Over the years I have tried various garden methods with mixed success. This year, I am pitting 3 of those methods against one another.
1st, we have the typical garden bed, 2 actually. One is made of cinder blocks, with a pool liner and some soil mixture. It seems kind of sandy, and gets quite packed when wet. The other bed is framed with rocks from an old river bed, and also lined with plastic, though thinner. The Rock garden is maybe 4-6″ deep, whereas the cinder garden is 3 bricks, or about 18″ deep and measures 4’x8′. Also the Rock garden was filled using leaf mold and soil scraped from the ground in a wooded area. This bed is soft and fluffy, and drains a little too well!
2nd, is a wicking bed. It is a 75gal water trough (tub) purchased from the local feed n seed. It also has a pre-installed threaded drain hole. I filled the bottom of the tank with old plastic sports drink bottles with holes drilled in the bottle. I then covered this with some silt fencing, (meshed fabric) and filled with soil. This essentially gives me a water storage reservoir some 5″ deep, then topped with potting soil and sphagnum moss to an additional depth of about 8″. The soil acts as a sponge, wicking the water up towards the roots.
Finally, we have an aquaponics system. (2) 275 gal IBC totes, with the tops cut off and connected by a 3/4″ pipe. Fathead minnows in one tank and catfish fingerlings in the other. I have had these fish since the middle of October last year, (2015). It is something of an accomplishment having kept them alive throughout the winter. Now comes the really tough part, keeping the buggers alive during the summer!
Today, March 17th, 2016, marks the day that I planted the last of this years early crops in the ground. The cinder block garden had some sphagnum moss and (4) 1 cu. yard bags of garden soil added to the sandy soil. A shovel was used to break up the top 4-6″ of sandy soil and then mixed together.
In this bed we planted 6 tomato plants. (2) ea of pink brandywine and a purple heirloom. I also added (1) Red Beefsteak and (1) Better Bunch tomato, which is just a good looking red tomato. I planted seeds for (4) squash, (2) cantaloupe and (2) ‘others’. The tomatoes were planted as deep as their 1st set of leaves, and each has a tomato cage for support. These were starters, picked up at the local home improvement store. After watering in the tomatoes, some Magnesium Sulfate was added to the soil.
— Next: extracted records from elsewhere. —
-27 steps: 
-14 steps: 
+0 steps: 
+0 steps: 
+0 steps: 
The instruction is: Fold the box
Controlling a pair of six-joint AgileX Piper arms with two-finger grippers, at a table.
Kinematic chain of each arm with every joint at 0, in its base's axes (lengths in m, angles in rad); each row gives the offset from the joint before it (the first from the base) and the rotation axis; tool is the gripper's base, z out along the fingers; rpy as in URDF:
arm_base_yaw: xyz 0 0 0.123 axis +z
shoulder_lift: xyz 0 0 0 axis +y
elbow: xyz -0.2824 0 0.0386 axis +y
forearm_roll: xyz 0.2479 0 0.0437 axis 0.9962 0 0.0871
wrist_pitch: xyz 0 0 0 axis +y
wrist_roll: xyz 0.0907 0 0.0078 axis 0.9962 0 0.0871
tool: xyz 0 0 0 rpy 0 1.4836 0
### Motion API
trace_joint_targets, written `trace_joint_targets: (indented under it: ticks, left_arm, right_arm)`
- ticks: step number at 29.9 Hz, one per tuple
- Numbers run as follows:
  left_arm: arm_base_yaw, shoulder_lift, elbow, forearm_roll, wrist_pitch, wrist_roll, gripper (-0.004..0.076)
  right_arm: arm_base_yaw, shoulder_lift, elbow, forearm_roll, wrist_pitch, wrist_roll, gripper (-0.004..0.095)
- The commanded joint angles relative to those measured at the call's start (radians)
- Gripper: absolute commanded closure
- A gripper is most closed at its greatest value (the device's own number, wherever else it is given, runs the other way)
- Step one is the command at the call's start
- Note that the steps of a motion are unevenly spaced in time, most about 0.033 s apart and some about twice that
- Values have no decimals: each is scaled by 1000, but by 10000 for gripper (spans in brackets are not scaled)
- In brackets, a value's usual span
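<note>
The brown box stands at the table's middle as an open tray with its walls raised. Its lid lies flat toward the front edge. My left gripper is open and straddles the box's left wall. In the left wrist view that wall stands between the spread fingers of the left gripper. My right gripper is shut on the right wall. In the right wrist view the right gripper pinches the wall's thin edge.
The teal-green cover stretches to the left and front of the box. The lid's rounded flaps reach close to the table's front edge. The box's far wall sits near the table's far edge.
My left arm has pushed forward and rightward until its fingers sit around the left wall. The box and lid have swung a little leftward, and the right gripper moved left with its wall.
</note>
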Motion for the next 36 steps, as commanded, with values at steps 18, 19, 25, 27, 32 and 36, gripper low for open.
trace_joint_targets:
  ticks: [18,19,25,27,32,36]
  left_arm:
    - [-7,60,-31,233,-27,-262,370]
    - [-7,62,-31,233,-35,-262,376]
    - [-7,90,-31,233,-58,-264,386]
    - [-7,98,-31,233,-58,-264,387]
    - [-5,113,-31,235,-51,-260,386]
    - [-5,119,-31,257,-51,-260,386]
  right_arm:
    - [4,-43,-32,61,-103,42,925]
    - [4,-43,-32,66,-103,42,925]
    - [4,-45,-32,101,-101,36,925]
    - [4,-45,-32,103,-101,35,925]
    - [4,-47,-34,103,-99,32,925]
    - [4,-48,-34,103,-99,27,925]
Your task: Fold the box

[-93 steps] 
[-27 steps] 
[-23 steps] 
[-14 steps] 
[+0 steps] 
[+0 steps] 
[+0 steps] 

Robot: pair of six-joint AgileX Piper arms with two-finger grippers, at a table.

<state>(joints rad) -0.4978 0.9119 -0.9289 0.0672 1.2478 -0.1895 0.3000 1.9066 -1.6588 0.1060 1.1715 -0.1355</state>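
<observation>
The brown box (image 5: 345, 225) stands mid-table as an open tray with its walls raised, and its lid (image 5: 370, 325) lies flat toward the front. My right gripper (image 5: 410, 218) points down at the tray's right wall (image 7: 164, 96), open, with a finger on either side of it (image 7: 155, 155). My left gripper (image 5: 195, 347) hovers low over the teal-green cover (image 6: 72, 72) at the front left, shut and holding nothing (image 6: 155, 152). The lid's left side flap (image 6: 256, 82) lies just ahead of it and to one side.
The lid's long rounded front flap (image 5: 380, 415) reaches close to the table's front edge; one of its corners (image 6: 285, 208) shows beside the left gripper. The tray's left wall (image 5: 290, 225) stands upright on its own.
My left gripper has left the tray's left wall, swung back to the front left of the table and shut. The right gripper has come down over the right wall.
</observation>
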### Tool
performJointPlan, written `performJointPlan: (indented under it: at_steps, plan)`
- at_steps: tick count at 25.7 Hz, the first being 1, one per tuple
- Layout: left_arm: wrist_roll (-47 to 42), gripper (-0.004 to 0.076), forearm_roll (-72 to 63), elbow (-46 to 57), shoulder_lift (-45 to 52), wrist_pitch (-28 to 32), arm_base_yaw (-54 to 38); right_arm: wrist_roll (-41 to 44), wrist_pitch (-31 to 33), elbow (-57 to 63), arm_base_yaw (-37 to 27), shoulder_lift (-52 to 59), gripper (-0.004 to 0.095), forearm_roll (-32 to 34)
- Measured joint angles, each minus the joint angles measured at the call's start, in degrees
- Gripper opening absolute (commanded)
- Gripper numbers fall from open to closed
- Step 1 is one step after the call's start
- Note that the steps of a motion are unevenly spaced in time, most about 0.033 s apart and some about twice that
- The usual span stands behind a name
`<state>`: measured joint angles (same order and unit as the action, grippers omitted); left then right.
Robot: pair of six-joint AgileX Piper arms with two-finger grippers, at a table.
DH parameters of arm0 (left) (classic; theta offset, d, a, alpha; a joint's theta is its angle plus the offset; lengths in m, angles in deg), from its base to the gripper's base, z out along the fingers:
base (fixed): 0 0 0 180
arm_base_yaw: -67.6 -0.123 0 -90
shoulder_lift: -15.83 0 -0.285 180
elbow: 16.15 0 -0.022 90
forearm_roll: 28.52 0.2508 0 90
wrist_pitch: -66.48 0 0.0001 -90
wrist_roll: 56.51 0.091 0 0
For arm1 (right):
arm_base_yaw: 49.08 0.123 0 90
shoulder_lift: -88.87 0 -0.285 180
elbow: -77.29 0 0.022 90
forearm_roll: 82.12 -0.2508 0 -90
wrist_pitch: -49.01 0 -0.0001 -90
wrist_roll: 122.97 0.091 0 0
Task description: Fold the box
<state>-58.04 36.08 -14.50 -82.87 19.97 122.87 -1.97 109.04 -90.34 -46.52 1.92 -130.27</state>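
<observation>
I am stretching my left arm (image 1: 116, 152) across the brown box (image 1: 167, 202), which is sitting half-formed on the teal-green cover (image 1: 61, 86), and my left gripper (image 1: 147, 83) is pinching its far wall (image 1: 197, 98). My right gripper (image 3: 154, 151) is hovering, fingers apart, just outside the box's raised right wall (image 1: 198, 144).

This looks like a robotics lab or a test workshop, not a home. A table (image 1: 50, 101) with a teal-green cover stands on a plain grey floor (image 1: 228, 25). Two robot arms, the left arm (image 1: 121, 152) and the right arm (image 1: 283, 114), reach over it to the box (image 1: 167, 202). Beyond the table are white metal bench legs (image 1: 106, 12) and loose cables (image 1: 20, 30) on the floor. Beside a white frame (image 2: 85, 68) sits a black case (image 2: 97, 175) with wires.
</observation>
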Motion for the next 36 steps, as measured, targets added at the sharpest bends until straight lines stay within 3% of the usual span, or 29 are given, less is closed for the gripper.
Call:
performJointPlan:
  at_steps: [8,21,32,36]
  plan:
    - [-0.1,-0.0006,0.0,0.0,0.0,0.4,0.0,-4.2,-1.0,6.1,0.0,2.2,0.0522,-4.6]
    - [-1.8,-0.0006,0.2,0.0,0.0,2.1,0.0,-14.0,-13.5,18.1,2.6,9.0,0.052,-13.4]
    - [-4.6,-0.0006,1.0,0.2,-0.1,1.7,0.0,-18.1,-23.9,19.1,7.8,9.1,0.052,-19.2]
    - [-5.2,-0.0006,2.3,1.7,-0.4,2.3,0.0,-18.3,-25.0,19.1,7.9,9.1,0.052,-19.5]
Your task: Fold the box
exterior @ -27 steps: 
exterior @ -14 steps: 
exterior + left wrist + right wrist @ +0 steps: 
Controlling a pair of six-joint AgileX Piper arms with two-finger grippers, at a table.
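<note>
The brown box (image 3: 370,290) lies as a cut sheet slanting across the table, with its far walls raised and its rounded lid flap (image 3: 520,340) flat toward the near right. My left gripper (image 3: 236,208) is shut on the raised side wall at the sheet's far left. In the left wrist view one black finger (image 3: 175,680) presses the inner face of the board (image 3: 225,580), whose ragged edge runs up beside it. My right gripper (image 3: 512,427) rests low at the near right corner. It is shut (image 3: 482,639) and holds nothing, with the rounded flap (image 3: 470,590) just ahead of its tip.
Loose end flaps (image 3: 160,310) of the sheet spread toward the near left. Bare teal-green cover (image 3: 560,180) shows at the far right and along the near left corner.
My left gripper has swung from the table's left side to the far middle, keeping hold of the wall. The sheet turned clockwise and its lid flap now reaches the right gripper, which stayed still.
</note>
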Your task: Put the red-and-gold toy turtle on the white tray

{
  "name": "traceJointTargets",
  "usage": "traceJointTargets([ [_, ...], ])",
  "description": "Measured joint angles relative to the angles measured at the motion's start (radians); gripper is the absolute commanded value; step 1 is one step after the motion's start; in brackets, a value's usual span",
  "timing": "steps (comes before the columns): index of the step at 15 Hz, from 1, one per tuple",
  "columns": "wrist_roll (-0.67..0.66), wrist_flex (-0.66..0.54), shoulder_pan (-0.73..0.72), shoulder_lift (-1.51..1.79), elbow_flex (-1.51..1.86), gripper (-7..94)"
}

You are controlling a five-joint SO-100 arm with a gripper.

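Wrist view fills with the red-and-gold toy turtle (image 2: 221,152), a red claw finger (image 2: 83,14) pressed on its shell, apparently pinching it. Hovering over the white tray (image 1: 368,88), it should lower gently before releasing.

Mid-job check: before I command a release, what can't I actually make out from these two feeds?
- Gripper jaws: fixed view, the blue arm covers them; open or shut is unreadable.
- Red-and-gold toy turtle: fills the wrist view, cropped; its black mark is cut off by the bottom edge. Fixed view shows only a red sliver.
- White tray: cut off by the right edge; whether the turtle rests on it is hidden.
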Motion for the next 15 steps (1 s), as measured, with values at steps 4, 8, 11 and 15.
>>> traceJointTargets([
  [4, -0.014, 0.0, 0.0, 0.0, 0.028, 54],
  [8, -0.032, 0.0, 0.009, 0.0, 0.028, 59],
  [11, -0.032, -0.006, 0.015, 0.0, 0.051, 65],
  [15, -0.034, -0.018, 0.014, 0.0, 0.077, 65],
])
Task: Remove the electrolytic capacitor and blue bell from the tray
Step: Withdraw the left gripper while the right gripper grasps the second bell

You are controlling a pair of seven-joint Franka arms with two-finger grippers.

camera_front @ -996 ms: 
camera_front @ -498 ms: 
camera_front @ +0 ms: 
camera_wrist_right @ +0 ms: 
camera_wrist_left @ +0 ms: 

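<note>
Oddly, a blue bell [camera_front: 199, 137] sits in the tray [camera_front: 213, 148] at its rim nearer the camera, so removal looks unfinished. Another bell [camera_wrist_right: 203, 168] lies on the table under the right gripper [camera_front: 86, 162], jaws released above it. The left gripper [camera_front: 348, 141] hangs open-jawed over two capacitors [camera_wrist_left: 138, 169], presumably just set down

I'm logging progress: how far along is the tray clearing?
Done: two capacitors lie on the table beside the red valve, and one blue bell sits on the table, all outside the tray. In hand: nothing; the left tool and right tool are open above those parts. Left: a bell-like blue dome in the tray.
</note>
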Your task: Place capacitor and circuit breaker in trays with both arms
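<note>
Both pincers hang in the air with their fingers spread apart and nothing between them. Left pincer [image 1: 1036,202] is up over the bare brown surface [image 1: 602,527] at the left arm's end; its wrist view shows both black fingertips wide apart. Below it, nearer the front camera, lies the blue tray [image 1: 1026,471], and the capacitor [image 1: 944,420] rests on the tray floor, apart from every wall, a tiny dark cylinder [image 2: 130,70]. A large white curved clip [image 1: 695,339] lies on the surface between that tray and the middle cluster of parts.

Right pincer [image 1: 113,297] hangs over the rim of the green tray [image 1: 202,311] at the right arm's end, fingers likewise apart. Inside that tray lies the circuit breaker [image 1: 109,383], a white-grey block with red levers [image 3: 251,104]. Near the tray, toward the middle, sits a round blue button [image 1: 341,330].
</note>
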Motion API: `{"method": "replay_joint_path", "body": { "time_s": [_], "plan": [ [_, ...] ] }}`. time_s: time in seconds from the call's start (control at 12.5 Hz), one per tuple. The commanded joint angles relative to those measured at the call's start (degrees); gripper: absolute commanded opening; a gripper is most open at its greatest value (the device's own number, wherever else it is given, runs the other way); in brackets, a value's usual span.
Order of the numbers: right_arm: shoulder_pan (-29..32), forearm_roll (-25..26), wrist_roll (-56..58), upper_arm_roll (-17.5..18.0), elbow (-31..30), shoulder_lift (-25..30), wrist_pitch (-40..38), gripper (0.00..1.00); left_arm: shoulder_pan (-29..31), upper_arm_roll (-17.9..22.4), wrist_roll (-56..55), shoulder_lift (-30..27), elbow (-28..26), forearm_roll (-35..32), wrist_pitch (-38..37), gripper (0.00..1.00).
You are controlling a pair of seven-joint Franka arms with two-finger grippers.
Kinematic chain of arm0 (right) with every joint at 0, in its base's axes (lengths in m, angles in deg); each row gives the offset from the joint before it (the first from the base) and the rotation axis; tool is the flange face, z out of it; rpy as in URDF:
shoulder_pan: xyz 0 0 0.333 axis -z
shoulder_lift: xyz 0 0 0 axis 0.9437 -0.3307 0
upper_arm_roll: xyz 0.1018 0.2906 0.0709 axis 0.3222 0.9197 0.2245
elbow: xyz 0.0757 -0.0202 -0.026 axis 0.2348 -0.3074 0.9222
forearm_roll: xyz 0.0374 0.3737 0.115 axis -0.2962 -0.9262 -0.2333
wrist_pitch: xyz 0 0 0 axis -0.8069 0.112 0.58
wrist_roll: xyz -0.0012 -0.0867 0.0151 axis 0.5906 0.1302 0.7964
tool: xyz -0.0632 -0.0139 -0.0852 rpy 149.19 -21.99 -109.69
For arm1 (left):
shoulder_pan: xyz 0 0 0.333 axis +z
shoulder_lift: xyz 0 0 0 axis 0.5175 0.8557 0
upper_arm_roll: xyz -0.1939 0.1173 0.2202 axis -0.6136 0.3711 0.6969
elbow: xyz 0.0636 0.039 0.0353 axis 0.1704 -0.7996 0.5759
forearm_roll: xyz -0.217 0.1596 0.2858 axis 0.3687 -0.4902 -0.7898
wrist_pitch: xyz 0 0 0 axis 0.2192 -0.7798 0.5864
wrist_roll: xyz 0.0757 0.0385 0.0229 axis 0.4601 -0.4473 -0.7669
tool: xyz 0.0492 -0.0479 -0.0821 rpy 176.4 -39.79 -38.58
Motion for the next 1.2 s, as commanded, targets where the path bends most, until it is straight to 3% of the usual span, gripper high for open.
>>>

The Rock garden, has sweet onions around the edges. I added (2) yellow pepper starters, (4) green bean starters, along with (4) squash seeds and (1) gourd. This was also topped with Magnesium.
Level ground is at a premium here, so the wicking bed is inside a greenhouse in front of the garage. It houses (2) tomato plants, split from one starter, and (2) sets of beans planted in front of each tomato cage. There are also (3) heads of Romaine lettuce starters, along with (1) line each of cabbage / iceberg lettuce and carrot / radish, these last four from seeds. Again, magnesium was added after watering. My wicking bed has a 2″ pipe for adding water directly to the reservoir. To this I also added (1) scoop each of Potassium Sulfate, Chelated Iron and Calcium. As an added note, I also picked up a flat of (6) strawberry plants, and planted these in (2) low planter boxes placed in front of the garage greenhouse.
Finally, the aquaponics system is growing 18 heads of Romaine lettuce in a floating raft system using net pots and hydroton to hold the young plants in place. These are then placed in 2 of the 4 styrofoam boards, each a little over 24″ long. I feel I am ready to expand this system utilizing the other 2 boards. I must admit, however, that I am concerned that the warm weather here may cause them to bolt to seed. I am searching for other plants that will do well in this system and climate. This hoop house was made using 3/4″ pvc piping, various fittings, some plastic sheathing and cinder blocks to hold it all in place. The hoop house shown here was built for less than $100. Hopefully, in the future, I will be adding spec sheets on the greenhouse, wicking beds and floating raft system, as well as specs on the fish tanks and water delivery system.